Randomized, parallel, with two arms, blind evaluation by third parties.

Patients:

304 patients undergoing PCI-S with atrial fibrillation, low-moderate risk of stroke (CHADS ≤ 2), which requires prevention of thrombosis

United States No locations recruiting
Other Countries No locations recruiting

Study Design

Allocation randomized
Endpoint classification efficacy study
Intervention model parallel assignment
Masking single blind (outcomes assessor)
Primary purpose treatment
Arm
(Experimental)
acetylsalicylic acid + clopidogrel + acenocoumarol
Acetylsalicylic Acid 100 mg daily + Clopidogrel 75 mg daily + Acenocoumarol dosage with INR monitoring Treatment : 6 weeks for bare metal stent and 12 months for drug elution stent
(Active Comparator)
acetylsalicylic acid + clopidogrel
Salicylic Acid, 300 mg daily + Clopidogrel 75 mg daily Treatment : 6 weeks for bare metal stent and 12 months for drug elution stent.

Primary Outcomes

Measure
A composite of stroke, myocardial infarction, systemic thromboembolism, stent thrombosis and death
time frame: until 12 months

Secondary Outcomes

Measure
Incidence of major and minor bleeding
time frame: until 12 months
Adverse events
time frame: until 12 months

Eligibility Criteria

Male or female participants at least 18 years old.

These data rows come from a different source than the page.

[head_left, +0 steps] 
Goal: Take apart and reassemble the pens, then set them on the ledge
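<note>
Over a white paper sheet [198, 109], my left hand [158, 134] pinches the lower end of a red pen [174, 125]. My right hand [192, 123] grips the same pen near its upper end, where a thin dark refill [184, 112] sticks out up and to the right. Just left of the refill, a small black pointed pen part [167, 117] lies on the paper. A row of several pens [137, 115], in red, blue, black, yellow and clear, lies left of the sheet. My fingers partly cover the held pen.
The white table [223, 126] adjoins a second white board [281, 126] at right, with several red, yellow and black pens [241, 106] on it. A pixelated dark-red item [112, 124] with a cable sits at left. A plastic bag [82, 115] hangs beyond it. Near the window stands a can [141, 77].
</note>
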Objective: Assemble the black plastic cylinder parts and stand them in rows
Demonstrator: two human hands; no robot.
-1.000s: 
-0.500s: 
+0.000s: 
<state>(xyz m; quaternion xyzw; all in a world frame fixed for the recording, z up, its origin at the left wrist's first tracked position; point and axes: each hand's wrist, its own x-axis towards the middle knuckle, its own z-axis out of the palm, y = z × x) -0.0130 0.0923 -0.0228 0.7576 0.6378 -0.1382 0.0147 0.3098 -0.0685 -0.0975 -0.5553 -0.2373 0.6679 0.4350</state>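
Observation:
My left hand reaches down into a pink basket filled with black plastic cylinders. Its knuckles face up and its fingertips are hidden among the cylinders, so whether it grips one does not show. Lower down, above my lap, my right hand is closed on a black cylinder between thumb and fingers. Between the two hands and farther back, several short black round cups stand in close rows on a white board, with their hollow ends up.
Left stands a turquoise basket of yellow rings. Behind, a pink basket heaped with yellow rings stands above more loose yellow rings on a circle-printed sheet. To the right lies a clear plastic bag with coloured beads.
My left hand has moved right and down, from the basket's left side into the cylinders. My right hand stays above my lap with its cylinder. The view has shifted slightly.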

Inclusion Criteria: - Patients of both sexes older than 18 years. - Patients with permanent atrial fibrillation, persistent or paroxysmal (at least one episode), documented electrocardiographically and receiving oral anticoagulation. Patients with acute coronary syndrome or stable angina who are undergoing PCI-S. - Patients who have previously given their informed consent to participation in the study. Exclusion Criteria: - Patients who can not be followed by the research team during the 12 months provided for monitoring. - Patients with renal failure or serum creatinine above 2 mg • dL-1, neurological deficits, active ulcer or epigastric pain. - Patients who continue regular treatment with NSAIDs or other analgesics or corticosteroids. - Patients undergoing reoperation. - Patients who during the study period, should receive, according to medical criteria, other adjuvant drug treatment than that specified in this protocol. - Pregnant women. - Use of investigational agents or not registered within 30 days of entry into the study. - Patients with a history of allergy to study drugs or excipients. - Patients with severe valve disease. - Patients with CHADS> 2. - Patients who can not use the study drug orally.

Additional Information

Official title Test of Efficacy and Safety of the Dual Antiplatelet Therapy Compared to the Combination of Oral Anticoagulant Therapy + Dual Antiplatelet Therapy in Patients With Atrial Fibrillation With Low-moderate Risk Submitted to Coronary Stent Implantation
Principal investigator Antonia Sambola, MD Ph
Trial information was received from ClinicalTrials.gov and was last updated in February 2015.
Information provided to ClinicalTrials.gov by Hospital Universitari Vall d'Hebron Research Institute.